(TO DO): Where the material below has a line containing "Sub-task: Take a", start repeating exactly, and keep going through the line containing "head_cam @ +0", with no other lines.

---

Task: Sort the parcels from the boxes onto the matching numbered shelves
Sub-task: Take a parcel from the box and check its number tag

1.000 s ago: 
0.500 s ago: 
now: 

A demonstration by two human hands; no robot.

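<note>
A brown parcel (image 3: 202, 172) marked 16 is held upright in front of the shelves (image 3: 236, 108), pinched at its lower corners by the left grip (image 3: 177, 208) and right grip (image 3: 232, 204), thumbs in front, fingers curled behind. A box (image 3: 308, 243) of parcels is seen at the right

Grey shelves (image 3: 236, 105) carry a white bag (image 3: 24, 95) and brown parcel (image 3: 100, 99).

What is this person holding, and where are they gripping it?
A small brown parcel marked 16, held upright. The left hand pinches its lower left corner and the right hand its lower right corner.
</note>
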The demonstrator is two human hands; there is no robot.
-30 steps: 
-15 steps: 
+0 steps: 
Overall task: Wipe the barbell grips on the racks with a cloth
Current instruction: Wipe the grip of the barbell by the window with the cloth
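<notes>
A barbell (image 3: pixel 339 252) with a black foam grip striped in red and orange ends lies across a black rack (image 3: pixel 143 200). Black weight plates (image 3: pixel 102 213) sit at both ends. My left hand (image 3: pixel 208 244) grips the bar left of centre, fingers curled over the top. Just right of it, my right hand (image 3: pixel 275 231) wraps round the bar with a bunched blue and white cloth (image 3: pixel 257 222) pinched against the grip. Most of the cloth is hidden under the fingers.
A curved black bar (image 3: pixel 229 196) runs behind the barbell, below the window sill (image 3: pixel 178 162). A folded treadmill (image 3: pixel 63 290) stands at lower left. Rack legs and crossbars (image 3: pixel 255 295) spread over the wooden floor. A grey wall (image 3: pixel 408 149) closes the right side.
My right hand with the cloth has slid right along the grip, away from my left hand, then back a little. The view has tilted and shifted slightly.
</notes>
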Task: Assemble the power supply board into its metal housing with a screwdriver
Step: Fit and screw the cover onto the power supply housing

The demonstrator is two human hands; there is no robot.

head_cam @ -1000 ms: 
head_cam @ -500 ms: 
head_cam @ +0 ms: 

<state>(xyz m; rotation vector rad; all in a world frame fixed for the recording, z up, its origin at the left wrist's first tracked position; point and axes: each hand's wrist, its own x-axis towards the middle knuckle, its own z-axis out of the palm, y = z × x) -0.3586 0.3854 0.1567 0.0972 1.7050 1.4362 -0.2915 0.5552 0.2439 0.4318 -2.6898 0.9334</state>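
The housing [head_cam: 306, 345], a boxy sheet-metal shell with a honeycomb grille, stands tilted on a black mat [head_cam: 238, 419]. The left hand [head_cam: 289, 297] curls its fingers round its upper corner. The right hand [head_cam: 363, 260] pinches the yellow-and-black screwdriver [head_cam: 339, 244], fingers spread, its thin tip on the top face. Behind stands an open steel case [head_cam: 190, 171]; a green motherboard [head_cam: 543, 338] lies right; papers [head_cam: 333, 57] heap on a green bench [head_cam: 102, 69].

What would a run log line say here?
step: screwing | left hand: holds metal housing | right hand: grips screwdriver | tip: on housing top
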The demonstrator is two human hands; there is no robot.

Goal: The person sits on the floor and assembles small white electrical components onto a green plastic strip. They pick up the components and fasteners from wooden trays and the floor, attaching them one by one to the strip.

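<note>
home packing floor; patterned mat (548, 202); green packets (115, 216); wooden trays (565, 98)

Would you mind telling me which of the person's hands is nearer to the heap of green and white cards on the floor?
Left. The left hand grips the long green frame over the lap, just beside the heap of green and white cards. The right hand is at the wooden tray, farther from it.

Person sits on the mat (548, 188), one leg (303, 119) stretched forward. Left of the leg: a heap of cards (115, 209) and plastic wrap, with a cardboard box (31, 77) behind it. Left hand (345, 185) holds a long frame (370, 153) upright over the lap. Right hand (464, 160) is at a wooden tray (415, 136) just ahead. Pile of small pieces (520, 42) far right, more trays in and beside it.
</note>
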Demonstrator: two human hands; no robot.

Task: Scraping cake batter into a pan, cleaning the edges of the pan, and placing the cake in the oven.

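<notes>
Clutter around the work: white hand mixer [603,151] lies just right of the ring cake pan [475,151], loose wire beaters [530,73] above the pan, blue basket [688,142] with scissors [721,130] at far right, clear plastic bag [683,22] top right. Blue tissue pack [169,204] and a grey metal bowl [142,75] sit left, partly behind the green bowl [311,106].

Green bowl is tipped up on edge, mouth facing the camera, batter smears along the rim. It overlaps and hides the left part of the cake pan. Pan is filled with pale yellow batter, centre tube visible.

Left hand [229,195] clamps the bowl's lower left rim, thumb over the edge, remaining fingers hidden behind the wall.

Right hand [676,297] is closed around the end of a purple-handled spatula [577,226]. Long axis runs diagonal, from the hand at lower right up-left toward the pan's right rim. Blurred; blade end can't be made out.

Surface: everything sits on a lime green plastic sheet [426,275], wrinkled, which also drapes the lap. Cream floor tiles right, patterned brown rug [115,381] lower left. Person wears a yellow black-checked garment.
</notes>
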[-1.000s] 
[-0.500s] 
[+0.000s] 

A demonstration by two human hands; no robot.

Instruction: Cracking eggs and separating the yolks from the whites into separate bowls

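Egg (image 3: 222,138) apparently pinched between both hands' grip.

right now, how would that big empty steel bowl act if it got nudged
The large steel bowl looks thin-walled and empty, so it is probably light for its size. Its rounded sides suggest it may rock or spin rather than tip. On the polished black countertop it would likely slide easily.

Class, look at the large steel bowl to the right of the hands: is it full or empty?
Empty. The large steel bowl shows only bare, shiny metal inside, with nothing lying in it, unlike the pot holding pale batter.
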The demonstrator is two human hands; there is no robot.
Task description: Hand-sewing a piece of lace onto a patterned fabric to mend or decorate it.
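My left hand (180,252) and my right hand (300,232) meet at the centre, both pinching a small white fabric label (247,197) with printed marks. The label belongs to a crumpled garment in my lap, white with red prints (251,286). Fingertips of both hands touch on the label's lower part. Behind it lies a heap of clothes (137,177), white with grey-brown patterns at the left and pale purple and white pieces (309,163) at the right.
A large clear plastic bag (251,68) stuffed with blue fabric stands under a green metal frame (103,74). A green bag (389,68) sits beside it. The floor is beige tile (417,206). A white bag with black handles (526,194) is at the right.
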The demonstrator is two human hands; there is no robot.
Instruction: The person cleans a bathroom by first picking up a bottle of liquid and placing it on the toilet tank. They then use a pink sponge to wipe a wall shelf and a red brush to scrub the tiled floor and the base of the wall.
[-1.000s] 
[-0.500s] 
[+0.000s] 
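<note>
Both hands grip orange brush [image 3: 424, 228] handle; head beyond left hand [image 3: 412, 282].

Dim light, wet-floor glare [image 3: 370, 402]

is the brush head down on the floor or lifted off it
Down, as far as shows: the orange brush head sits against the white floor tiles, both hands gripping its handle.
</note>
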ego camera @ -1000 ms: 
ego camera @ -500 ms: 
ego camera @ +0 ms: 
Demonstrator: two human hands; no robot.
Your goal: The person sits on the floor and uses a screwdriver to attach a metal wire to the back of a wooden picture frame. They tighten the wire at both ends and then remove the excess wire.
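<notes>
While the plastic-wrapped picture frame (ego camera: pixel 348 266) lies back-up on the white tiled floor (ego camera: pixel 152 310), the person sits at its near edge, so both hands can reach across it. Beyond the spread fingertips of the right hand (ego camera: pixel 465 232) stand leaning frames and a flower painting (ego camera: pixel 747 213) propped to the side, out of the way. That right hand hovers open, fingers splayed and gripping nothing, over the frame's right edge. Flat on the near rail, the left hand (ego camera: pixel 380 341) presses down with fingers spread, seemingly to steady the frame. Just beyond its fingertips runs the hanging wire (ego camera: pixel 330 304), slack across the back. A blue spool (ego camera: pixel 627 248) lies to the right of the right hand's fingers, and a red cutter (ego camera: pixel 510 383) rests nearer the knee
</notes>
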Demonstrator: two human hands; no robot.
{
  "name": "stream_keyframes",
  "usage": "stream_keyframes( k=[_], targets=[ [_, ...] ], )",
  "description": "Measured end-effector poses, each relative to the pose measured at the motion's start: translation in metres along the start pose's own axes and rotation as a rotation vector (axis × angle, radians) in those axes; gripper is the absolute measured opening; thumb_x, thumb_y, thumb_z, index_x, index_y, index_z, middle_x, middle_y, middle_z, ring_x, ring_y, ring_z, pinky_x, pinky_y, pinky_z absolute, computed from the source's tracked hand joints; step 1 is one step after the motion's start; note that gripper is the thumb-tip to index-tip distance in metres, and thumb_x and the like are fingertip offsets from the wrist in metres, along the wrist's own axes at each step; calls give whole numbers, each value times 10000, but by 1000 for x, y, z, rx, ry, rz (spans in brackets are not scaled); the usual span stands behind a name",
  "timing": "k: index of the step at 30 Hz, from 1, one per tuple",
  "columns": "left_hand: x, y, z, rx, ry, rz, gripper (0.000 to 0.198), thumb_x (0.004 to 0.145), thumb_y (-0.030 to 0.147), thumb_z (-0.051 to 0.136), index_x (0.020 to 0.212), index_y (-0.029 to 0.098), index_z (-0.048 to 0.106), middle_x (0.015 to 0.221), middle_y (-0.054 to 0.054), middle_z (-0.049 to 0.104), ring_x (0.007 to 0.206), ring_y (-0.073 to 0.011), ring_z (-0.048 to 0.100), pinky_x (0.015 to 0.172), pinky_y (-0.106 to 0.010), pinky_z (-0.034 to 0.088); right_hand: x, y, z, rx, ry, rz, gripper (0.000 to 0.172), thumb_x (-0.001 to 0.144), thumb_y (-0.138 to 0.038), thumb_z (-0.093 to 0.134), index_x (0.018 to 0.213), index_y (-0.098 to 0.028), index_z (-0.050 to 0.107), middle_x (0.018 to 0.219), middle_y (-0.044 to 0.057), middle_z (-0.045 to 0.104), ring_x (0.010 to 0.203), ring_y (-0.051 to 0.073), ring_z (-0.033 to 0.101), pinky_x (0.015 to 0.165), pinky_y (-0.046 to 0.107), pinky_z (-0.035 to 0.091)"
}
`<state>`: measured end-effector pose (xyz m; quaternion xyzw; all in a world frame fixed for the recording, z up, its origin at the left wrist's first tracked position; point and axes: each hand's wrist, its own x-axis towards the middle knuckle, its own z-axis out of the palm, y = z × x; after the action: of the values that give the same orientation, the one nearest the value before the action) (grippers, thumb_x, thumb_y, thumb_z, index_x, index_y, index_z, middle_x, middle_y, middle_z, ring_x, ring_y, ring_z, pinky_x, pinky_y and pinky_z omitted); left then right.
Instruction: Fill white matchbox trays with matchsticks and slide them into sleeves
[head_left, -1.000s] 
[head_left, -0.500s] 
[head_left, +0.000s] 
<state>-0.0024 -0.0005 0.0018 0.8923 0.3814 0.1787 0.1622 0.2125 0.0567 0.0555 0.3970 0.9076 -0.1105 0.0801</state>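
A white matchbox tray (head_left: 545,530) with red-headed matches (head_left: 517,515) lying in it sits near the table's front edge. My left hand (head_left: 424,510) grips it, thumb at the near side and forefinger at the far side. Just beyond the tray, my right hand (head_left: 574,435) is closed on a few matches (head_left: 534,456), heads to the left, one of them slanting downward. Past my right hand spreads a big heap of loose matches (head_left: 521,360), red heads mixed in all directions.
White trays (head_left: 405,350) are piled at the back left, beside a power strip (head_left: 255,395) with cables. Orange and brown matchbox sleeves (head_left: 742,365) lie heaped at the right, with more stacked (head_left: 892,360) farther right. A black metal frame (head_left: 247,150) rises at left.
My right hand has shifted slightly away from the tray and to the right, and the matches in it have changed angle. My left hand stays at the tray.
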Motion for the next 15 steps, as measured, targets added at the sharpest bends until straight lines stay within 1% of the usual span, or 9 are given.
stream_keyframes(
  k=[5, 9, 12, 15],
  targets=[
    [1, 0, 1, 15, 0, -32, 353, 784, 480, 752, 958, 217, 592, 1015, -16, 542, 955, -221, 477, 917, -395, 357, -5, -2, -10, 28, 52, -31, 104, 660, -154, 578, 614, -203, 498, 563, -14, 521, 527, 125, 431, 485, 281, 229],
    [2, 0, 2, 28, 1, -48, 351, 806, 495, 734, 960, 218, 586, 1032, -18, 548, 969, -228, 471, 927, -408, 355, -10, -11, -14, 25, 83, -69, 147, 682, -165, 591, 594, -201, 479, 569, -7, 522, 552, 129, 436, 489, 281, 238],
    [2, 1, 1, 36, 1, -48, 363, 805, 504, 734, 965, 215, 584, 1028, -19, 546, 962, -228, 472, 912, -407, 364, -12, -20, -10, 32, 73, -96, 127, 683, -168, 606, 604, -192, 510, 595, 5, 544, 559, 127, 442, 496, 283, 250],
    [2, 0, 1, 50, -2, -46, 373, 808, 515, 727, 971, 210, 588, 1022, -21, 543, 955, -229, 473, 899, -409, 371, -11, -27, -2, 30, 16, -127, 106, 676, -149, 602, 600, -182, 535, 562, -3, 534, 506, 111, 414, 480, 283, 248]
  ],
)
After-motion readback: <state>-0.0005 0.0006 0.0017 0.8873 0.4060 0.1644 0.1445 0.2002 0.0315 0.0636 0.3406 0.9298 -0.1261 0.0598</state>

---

(RESPONSE BELOW):
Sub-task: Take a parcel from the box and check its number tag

1.000 s ago: 
0.500 s ago: 
now: 

A demonstration by two human hands; no robot.

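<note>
A brown parcel (image 3: 202, 172) marked 16 is held upright in front of the shelves (image 3: 236, 108), pinched at its lower corners by the left grip (image 3: 177, 208) and right grip (image 3: 232, 204), thumbs in front, fingers curled behind. A box (image 3: 308, 243) of parcels is seen at the right

Grey shelves (image 3: 236, 105) carry a white bag (image 3: 24, 95) and brown parcel (image 3: 100, 99).

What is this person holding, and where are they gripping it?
A small brown parcel marked 16, held upright. The left hand pinches its lower left corner and the right hand its lower right corner.
</note>
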The demonstrator is two human hands; there is no robot.
-30 steps: 
-15 steps: 
+0 steps: 
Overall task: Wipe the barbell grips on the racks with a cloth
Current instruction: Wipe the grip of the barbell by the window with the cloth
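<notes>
A barbell (image 3: pixel 339 252) with a black foam grip striped in red and orange ends lies across a black rack (image 3: pixel 143 200). Black weight plates (image 3: pixel 102 213) sit at both ends. My left hand (image 3: pixel 208 244) grips the bar left of centre, fingers curled over the top. Just right of it, my right hand (image 3: pixel 275 231) wraps round the bar with a bunched blue and white cloth (image 3: pixel 257 222) pinched against the grip. Most of the cloth is hidden under the fingers.
A curved black bar (image 3: pixel 229 196) runs behind the barbell, below the window sill (image 3: pixel 178 162). A folded treadmill (image 3: pixel 63 290) stands at lower left. Rack legs and crossbars (image 3: pixel 255 295) spread over the wooden floor. A grey wall (image 3: pixel 408 149) closes the right side.
My right hand with the cloth has slid right along the grip, away from my left hand, then back a little. The view has tilted and shifted slightly.
</notes>
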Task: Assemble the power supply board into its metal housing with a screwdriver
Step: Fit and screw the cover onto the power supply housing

The demonstrator is two human hands; there is no robot.

head_cam @ -1000 ms: 
head_cam @ -500 ms: 
head_cam @ +0 ms: 

Nothing more is required for this answer.